Data segment ::
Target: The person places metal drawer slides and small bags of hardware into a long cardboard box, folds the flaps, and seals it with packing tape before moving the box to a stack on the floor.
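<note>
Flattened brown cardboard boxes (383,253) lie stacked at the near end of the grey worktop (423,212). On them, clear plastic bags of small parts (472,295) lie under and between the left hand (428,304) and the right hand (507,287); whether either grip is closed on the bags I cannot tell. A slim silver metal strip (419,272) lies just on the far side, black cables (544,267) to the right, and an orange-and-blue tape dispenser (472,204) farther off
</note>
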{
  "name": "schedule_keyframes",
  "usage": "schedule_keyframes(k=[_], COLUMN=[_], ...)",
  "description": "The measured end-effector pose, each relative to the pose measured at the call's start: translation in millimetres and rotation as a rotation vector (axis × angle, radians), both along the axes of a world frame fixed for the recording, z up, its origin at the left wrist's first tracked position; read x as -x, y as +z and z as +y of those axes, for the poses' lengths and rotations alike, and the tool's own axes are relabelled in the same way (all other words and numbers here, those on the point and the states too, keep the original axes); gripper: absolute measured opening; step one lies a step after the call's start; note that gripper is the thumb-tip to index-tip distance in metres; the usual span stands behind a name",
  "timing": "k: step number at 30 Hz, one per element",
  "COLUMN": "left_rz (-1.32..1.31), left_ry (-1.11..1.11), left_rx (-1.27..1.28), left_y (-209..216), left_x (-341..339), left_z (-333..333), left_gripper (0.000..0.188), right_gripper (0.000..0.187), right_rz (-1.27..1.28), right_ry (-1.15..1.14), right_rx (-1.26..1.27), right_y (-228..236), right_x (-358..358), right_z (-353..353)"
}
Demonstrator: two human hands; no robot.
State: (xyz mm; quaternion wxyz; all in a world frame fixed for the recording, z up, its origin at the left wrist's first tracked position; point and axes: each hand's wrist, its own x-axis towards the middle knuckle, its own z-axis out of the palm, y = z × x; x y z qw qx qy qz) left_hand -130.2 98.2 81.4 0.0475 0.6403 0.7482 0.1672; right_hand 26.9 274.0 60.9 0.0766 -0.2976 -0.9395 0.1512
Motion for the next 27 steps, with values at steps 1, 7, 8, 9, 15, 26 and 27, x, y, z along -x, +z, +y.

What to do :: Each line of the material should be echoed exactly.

Solution below ::
Target: The person places metal drawer slides and small bags of hardware into a long cardboard box, folds the flaps, and seals it with packing tape before moving the box to a stack on the floor.
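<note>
Flattened brown cardboard boxes (383,253) lie stacked at the near end of the grey worktop (423,212). On them, clear plastic bags of small parts (472,295) lie under and between the left hand (428,304) and the right hand (507,287); whether either grip is closed on the bags I cannot tell. A slim silver metal strip (419,272) lies just on the far side, black cables (544,267) to the right, and an orange-and-blue tape dispenser (472,204) farther off
</note>
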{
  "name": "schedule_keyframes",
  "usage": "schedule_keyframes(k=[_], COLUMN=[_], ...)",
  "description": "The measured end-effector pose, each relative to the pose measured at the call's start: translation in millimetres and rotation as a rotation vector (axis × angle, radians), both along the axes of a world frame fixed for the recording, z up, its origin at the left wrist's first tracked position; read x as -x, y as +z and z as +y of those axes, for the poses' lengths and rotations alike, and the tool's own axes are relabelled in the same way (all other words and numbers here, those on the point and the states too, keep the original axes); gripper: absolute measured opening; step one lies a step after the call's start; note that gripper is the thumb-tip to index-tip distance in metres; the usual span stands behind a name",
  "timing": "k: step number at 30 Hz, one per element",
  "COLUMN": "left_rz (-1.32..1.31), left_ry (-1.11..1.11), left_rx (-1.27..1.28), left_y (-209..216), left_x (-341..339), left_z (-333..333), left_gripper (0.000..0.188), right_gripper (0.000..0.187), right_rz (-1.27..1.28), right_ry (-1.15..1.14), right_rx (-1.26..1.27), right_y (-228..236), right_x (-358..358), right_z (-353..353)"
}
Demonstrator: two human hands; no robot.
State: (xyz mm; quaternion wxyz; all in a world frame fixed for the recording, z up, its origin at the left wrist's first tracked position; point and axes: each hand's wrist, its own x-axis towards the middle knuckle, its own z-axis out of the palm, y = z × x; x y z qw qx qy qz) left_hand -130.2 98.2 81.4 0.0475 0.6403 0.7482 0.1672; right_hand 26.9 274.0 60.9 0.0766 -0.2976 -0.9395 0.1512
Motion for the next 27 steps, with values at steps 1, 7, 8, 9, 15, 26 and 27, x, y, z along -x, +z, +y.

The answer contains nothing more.